● Problem requirements: When you find the line with "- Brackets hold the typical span" among the records below, reproduce it and each line after it exactly, ending with the line with "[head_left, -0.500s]".

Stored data
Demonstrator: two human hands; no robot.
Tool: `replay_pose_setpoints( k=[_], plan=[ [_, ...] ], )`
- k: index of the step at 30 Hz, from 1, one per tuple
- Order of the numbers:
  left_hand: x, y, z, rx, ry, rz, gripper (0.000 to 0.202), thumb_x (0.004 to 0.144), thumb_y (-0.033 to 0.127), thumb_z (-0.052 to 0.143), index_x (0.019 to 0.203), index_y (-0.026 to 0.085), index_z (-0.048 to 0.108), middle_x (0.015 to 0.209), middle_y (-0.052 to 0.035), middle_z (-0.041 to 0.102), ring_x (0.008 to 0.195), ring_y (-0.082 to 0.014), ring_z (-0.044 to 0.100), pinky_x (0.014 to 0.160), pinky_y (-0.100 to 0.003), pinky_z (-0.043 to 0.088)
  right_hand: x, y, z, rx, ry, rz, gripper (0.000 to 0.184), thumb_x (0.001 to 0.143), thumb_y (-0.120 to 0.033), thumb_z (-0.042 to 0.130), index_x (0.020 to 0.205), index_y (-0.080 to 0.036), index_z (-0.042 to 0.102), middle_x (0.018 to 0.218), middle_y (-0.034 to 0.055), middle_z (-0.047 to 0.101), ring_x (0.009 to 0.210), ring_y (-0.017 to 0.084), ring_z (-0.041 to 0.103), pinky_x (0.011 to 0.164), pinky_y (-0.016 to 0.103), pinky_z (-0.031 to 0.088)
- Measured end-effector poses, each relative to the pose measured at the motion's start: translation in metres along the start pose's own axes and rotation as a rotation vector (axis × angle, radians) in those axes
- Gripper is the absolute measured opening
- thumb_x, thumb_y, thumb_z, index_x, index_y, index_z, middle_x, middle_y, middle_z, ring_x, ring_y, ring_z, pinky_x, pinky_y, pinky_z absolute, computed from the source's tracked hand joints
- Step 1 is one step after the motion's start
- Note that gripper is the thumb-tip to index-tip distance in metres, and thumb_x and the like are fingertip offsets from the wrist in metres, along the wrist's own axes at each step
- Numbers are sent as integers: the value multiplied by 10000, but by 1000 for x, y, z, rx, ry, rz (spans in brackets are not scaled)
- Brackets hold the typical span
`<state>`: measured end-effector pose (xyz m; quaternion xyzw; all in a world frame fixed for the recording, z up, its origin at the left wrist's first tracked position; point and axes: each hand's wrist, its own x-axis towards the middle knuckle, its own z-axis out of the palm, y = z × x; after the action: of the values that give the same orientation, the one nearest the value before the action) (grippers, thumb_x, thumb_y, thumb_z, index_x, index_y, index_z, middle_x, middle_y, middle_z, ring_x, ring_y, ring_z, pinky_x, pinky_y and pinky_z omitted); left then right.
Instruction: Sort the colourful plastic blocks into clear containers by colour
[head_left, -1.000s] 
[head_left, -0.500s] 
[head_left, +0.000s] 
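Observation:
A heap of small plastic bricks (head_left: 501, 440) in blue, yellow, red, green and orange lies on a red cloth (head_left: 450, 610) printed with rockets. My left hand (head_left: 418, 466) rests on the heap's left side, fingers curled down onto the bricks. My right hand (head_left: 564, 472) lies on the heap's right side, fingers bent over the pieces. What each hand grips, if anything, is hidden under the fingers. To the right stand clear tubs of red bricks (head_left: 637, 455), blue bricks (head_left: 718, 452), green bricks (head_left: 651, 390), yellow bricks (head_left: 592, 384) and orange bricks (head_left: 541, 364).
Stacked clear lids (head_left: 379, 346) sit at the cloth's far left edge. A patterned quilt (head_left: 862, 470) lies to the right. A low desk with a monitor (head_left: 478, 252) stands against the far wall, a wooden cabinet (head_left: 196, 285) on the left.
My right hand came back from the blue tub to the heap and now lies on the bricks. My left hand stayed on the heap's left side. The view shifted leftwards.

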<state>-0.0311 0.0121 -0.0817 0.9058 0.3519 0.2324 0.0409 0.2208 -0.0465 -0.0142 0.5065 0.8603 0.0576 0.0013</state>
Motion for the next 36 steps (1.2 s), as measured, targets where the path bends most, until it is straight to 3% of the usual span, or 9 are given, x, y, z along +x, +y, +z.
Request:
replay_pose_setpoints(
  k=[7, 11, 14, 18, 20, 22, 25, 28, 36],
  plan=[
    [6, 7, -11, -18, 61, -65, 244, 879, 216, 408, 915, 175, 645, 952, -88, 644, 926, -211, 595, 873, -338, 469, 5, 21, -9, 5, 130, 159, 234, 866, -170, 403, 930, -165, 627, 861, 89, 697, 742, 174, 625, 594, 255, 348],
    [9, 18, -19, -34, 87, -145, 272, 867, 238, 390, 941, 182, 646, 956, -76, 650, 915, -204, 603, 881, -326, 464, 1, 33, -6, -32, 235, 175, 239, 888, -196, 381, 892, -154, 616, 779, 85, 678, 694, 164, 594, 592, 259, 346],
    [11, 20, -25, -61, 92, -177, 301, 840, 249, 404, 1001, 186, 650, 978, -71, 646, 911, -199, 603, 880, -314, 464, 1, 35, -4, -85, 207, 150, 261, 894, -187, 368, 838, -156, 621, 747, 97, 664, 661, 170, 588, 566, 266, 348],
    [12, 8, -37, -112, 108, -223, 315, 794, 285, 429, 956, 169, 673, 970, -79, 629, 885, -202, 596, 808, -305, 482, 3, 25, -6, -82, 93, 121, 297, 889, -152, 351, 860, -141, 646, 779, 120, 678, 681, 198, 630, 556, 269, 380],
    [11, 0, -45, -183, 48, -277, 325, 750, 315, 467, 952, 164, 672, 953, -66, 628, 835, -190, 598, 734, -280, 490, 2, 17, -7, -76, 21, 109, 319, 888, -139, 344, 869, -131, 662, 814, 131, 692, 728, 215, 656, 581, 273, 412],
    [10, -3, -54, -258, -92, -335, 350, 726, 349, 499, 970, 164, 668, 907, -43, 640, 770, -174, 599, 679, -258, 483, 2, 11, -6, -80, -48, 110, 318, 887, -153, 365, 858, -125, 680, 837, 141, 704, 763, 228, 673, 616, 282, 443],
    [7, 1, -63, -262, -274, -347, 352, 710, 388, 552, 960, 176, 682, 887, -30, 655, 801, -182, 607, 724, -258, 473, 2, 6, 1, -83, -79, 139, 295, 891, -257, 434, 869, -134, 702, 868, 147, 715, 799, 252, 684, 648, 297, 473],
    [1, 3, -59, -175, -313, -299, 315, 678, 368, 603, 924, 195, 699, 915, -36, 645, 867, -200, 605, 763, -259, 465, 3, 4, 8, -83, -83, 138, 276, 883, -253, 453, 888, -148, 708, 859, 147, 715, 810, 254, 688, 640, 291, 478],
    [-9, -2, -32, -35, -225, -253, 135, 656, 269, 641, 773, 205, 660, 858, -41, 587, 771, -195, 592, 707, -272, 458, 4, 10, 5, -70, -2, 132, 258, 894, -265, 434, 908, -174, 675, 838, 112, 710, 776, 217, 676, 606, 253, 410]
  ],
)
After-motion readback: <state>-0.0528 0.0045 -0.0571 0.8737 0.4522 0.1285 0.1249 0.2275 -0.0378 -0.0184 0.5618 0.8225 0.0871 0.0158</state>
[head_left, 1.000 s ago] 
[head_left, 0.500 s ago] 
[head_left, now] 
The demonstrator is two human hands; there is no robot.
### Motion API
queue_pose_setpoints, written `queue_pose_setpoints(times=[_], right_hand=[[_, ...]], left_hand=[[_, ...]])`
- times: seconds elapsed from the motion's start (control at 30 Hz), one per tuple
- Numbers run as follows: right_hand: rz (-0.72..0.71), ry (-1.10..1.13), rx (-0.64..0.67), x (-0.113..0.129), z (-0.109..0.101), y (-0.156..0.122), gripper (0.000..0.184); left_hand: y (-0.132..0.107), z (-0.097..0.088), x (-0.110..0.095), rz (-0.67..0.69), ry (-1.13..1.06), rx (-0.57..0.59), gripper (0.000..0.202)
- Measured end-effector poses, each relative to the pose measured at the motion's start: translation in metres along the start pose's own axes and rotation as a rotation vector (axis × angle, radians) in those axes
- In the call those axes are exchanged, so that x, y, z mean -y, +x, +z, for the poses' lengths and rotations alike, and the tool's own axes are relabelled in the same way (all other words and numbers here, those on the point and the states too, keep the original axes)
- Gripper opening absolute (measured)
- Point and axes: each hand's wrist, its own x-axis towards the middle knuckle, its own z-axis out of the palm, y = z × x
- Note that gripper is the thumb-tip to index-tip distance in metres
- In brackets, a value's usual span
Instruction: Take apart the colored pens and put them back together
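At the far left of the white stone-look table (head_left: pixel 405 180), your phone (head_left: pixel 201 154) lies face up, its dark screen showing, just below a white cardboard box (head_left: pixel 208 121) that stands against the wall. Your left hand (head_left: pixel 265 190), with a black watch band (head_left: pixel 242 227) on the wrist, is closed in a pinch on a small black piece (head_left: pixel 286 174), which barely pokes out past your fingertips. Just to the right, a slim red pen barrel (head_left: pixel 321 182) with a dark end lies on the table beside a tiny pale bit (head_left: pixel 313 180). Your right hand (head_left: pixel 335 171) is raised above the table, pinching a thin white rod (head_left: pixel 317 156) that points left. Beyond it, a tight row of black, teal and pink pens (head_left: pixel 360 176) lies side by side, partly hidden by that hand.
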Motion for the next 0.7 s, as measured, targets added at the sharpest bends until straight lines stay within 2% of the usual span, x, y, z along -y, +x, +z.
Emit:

● Exercise result:
- Brackets hold the typical span
`<state>`: measured end-effector pose (xyz m; quaternion xyzw; all in a world frame fixed for the recording, z up, its origin at the left wrist's first tracked position; point and axes: each hand's wrist, its own x-axis towards the middle knuckle, its own z-axis out of the palm, y = z × x; after the action: of the values that give the same orientation, the one nearest the value before the action) (grippers, thumb_x, thumb_y, thumb_z, index_x, index_y, index_z, middle_x, middle_y, middle_z, ring_x, ring_y, ring_z, pinky_x, pinky_y and pinky_z omitted); left then right.
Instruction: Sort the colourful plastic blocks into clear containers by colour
[head_left, -1.000s] 
[head_left, -0.500s] 

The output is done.